Guster: Keep It Together

Guster
Keep It Together
Reprise
2003-06-24

A couple of things are immediately plain about Guster: they’re nice guys, they appreciate their fans, and they repay their fans’ loyalty with everything from garage sales back home to incredibly fun shows on the road. If ever you wanted a group of guys to succeed, it’s Guster.

For the most part, though, it’s been a hit-or-miss affair getting all the elements right on record. Their debut, Parachute was a good start. Recorded while the band were still fresh-faced juniors in college, it finds them with the basic elements — the dual acoustic guitars of Ryan Miller and Adam Gardner, and the bongo/congo/hand percussion work of Brian Rosenworcel — firmly in place, although it pales in comparison to their later work. 1997’s Goldfly bore the surprise hit “Airport Song” and found the band trading in strong melodies and strong dynamics, while 1997’s Lost and Gone Forever seemed to paddle in place (despite the high-dollar production of Steve Lillywhite). Each album seemed to add a handful of strong songs to the set list, but there wasn’t a definitive Guster album that you could push onto friends to try and infect them with your own enthusiasm (Goldfly probably comes closest).

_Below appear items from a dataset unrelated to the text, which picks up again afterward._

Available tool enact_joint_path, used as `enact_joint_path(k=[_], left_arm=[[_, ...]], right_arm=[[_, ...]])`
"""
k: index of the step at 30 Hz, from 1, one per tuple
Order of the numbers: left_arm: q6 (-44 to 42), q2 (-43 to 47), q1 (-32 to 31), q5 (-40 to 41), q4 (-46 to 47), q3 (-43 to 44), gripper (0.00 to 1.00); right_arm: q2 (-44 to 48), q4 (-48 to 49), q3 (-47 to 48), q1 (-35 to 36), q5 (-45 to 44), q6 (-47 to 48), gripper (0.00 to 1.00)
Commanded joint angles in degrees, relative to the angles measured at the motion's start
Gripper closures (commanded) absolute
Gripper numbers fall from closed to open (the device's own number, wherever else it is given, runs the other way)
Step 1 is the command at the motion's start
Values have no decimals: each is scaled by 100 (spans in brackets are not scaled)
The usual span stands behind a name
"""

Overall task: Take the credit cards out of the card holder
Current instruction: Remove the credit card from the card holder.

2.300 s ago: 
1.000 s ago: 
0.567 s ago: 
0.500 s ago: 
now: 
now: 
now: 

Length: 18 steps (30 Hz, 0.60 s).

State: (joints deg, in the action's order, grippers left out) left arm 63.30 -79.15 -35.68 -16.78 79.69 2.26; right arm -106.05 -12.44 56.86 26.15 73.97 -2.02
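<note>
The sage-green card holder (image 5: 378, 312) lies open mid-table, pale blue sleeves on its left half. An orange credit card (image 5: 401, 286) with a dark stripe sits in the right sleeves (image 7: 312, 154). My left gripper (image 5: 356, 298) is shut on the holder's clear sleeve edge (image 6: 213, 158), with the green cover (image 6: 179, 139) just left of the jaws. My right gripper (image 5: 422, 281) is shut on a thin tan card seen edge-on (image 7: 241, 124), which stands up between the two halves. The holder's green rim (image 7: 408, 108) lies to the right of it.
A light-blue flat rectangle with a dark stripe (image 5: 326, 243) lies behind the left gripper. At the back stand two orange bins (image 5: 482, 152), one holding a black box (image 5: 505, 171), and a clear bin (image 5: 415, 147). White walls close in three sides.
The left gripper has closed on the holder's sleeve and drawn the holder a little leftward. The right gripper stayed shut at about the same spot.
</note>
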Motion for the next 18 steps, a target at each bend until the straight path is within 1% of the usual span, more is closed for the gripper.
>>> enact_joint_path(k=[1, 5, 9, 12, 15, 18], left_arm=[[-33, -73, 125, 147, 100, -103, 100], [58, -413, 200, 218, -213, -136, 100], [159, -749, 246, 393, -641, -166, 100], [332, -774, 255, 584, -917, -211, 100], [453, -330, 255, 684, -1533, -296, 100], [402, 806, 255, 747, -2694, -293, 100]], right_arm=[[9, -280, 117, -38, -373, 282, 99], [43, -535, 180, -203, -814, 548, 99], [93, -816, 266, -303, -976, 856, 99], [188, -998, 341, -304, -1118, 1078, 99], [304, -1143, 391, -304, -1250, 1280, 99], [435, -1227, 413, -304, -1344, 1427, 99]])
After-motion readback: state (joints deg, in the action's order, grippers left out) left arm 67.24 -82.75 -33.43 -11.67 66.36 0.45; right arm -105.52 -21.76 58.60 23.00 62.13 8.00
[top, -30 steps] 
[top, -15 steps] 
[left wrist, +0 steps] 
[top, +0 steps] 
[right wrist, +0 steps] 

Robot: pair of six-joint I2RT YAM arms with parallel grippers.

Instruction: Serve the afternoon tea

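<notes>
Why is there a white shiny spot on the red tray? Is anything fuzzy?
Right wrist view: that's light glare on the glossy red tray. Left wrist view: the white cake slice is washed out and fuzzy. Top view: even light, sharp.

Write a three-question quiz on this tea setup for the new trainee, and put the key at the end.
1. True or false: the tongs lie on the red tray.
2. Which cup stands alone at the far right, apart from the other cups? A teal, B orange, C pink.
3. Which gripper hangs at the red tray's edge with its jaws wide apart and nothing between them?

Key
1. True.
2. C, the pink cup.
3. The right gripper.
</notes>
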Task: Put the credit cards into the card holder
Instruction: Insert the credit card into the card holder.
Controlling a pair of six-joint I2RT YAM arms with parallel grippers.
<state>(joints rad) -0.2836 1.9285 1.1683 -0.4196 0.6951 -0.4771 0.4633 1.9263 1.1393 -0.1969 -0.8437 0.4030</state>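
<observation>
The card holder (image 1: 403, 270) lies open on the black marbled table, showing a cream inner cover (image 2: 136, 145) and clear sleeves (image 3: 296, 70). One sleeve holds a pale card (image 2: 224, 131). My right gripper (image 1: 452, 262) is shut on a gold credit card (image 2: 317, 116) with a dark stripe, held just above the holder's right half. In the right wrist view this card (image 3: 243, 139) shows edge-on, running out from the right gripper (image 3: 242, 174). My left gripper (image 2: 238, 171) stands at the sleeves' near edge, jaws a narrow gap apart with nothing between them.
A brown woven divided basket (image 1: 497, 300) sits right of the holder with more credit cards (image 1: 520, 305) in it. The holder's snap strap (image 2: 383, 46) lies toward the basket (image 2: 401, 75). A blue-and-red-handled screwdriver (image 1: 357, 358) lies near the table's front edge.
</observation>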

Keep It Together doesn’t change that, but it’s probably the best synthesis so far of Guster’s strong melodic quirks and their willingness to nudge at the boundaries of their own sound. The most obvious tweak is the seemingly heretical addition of bass and a standard drum kit (Guster seemed to take special steps around the time of Lost and Gone Forever to assure fans that Lillywhite’s tenure didn’t spell the end of Rosenworcel’s unique percussion). But you know what, it doesn’t kill the songs — but it doesn’t add much either. The rhythms are too straightforward, used more as basic backing tracks. Rosenworcel’s traditional percussion still runs rampant all over Keep It Together, and the album’s better for it each time.

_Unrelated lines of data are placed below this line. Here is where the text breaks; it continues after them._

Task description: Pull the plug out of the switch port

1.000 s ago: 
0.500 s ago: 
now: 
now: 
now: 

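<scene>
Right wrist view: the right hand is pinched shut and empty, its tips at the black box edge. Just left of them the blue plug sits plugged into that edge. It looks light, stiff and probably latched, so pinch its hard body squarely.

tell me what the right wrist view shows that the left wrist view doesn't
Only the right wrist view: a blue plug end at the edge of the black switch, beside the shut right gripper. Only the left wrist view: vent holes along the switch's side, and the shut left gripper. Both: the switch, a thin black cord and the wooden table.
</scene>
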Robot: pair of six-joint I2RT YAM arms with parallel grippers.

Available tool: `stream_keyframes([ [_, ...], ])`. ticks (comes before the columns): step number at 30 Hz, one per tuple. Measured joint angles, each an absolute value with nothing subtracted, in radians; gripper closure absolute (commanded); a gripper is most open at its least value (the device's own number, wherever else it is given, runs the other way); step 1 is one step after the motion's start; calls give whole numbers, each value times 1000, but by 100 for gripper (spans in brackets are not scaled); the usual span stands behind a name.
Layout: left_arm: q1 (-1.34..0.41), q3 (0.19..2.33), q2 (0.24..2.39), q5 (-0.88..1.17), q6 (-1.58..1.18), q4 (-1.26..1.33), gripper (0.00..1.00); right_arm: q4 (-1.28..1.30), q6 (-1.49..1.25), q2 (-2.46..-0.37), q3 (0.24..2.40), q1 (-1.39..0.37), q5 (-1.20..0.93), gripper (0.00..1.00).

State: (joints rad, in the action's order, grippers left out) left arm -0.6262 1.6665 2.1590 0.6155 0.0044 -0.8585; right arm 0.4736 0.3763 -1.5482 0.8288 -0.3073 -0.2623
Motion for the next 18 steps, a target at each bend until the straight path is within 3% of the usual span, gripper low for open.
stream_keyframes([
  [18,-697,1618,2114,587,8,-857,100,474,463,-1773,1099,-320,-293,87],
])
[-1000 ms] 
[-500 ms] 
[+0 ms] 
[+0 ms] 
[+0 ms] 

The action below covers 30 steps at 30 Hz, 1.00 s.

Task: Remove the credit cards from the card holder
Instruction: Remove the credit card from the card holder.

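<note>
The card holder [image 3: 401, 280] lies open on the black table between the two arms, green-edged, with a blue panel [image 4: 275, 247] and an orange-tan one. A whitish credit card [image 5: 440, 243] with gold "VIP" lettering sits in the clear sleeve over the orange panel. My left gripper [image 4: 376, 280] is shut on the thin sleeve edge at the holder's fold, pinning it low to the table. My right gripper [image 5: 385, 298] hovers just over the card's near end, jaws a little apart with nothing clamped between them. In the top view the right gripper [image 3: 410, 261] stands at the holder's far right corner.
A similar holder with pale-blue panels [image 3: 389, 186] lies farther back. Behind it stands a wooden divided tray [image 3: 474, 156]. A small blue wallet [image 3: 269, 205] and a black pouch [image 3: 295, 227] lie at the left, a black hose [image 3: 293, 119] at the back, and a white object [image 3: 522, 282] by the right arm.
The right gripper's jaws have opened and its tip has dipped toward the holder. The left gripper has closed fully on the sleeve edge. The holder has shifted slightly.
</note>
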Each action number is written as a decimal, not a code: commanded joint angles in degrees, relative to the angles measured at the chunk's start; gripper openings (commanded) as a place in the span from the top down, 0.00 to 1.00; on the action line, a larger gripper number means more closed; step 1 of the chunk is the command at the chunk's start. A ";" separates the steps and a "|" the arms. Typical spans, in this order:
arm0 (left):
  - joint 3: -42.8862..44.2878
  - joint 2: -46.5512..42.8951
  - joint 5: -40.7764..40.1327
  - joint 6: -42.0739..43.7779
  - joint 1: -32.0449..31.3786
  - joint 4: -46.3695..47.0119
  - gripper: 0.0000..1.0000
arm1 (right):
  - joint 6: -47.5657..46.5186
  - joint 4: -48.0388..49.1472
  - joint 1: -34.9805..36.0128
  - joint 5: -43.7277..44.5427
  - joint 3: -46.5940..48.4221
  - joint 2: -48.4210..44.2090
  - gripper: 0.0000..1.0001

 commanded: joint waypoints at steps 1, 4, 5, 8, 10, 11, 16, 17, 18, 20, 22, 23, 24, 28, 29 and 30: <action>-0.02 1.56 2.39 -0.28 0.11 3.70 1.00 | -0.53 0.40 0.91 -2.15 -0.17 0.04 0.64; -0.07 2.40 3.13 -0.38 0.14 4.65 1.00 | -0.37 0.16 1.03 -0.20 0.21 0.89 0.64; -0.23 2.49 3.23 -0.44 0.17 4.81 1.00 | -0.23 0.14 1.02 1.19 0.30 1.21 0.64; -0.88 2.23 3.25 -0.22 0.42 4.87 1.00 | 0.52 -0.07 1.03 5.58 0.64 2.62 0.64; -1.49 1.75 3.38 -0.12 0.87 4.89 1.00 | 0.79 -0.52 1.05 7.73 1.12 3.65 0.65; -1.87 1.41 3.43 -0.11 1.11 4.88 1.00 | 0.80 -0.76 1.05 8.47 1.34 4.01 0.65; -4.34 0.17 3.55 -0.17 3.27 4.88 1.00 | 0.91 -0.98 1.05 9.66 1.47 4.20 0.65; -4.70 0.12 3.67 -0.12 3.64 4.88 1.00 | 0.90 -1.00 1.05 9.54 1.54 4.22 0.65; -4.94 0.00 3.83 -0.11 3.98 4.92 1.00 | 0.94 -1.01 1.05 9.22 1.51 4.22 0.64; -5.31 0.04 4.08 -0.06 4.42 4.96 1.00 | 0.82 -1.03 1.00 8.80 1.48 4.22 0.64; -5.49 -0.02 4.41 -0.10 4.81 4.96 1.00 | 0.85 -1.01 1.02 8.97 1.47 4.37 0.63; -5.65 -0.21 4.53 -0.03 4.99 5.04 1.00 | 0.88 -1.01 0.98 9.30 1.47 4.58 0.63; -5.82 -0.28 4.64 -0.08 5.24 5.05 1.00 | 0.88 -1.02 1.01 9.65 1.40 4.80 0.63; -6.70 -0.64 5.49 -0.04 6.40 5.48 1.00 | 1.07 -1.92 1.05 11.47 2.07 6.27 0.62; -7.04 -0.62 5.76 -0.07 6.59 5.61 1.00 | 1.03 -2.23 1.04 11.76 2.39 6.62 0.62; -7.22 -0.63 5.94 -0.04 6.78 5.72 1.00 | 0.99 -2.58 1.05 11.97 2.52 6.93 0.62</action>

As for the songs themselves, they all fit pretty neatly into the Guster mold; any surprises come in the form of flourishes, intros, or quirky playfulness. “Jesus on the Radio” features some twangy banjo, the title track leads in with jazzy chord work, and “Red Oyster Cult” (one of the disc’s highlights) is a neat combination of ’60s-style rock and post-punk aggression. “Long Way Down” eases into a nice, ambling pace with glimmers of piano, strings, and even horns — the band’s increased production values definitely pay off here and in the other flashes of “full band” sound. Overall, the effect is that of a more mellow record than Guster’s made so far. Elements of past records’ smile-happy-folk-pop are still around, but Keep It Together is the sound of a band slowly getting a grip on their considerable abilities, while at the same time knowing what to do with their increased access to good production.

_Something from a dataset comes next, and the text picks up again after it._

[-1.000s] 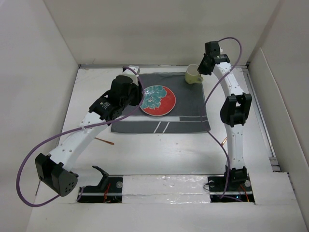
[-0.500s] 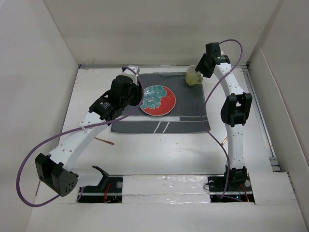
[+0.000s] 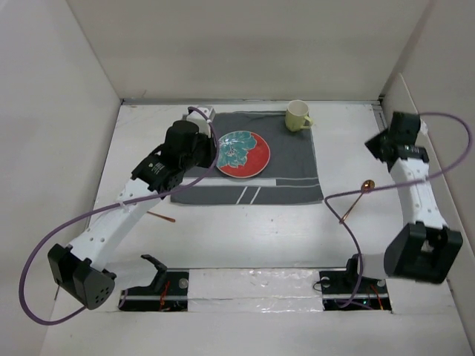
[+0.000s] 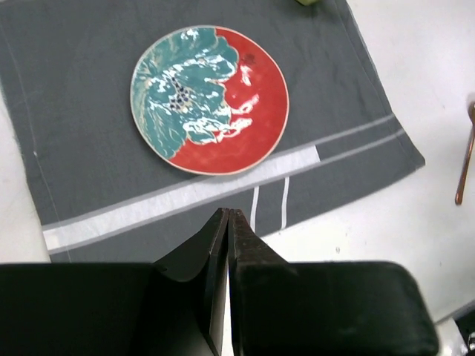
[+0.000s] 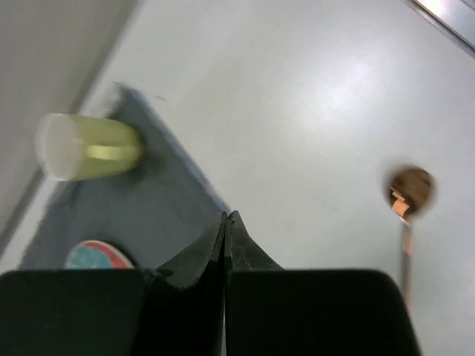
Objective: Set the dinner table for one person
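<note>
Both my left gripper (image 4: pixel 228 216) and right gripper (image 5: pixel 225 217) are closed tight and empty above the white dinner table (image 3: pixel 245 230) (pale walls (image 3: pixel 245 52) enclose it). A striped grey cloth (image 3: pixel 293 167) lies far-centre.

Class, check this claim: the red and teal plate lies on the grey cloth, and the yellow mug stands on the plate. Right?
No. The yellow mug stands on the far right corner of the grey cloth, apart from the plate, as the top external view shows.
</note>
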Robot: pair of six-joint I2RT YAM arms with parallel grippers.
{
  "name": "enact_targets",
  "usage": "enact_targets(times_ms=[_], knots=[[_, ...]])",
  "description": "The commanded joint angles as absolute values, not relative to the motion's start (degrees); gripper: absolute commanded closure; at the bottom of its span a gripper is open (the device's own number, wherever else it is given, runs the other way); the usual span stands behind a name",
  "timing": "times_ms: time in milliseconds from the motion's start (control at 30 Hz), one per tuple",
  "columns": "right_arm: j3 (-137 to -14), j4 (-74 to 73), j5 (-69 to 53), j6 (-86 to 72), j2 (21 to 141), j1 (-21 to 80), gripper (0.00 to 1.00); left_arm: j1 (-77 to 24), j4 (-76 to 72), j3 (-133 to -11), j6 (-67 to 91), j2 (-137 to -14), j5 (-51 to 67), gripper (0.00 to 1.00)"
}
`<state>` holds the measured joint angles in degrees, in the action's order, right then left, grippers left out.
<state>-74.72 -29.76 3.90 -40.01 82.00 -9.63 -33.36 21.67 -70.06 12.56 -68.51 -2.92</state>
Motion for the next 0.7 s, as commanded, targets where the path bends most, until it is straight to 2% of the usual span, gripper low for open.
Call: enact_targets(times_ms=[0, 67, 100, 133, 167, 200, 233, 300, 367, 433, 667], knots=[[-58.9, -29.5, 4.9, -41.8, 75.3, -12.6, 1.0, -33.4, 19.4, -67.5, 10.8, -66.1, 1.8, 1.0], [-52.3, -31.7, 5.1, -40.7, 72.2, -14.2, 1.0, -37.6, 19.2, -66.0, 10.8, -65.8, -1.6, 1.0], [-50.8, -32.3, 5.4, -40.3, 70.2, -14.8, 0.84, -39.5, 19.2, -65.7, 10.5, -65.8, -3.1, 1.0], [-49.6, -33.2, 6.0, -40.1, 69.7, -14.9, 0.74, -41.4, 19.3, -65.6, 10.5, -65.9, -5.5, 0.96], [-48.6, -33.7, 6.8, -39.8, 69.7, -15.4, 0.67, -44.3, 18.7, -65.5, 10.7, -66.3, -6.1, 0.9], [-48.0, -33.7, 5.5, -38.9, 70.6, -15.9, 0.56, -45.1, 18.5, -65.6, 11.1, -66.4, -6.4, 0.82], [-47.8, -33.7, 4.6, -38.2, 71.4, -16.5, 0.52, -45.6, 18.0, -65.7, 12.3, -66.4, -5.5, 0.74], [-48.1, -33.7, 3.1, -36.4, 73.9, -16.5, 0.48, -45.6, 15.9, -65.4, 13.5, -66.4, -3.5, 0.7], [-49.0, -33.7, 2.7, -35.4, 78.3, -16.5, 0.48, -46.4, 14.8, -65.1, 14.5, -66.4, -1.6, 0.66], [-49.3, -33.0, 2.7, -35.2, 82.1, -16.5, 0.55, -48.1, 14.8, -65.0, 14.5, -66.6, -2.2, 0.66], [-49.5, -30.4, 4.7, -35.3, 87.8, -16.5, 0.61, -48.6, 15.5, -63.9, 14.5, -64.9, -4.1, 0.65]])
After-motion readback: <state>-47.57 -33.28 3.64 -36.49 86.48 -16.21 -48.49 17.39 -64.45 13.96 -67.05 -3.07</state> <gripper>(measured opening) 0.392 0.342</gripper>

On about a third of the album, the gloss makes the songs less memorable; they’re fine while you’re listening to them, but they don’t linger. It’s hard to say if the band’s old stripped down feel would save these songs; in a few cases, they’d probably come across as generic either way. Other parts of the album, though, like “Come Downstairs and Say Hello”, “Red Oyster Cult”, and “Long Way Down”, are immediately memorable. These songs, where the band finds a balance between its homegrown sound and its ambition to stretch songs to their logical limits, are where Keep It Together really succeeds. It’s not often you can say that a Guster song rewards many repeated listens, but you get the feel that several of the new cuts feature a lot of nooks and crannies worth exploring. Guster still haven’t made the “perfect” Guster record, but they’re moving ahead in a logical fashion and giving us something subtly new each time. The jury’s still out on the drum kit, though.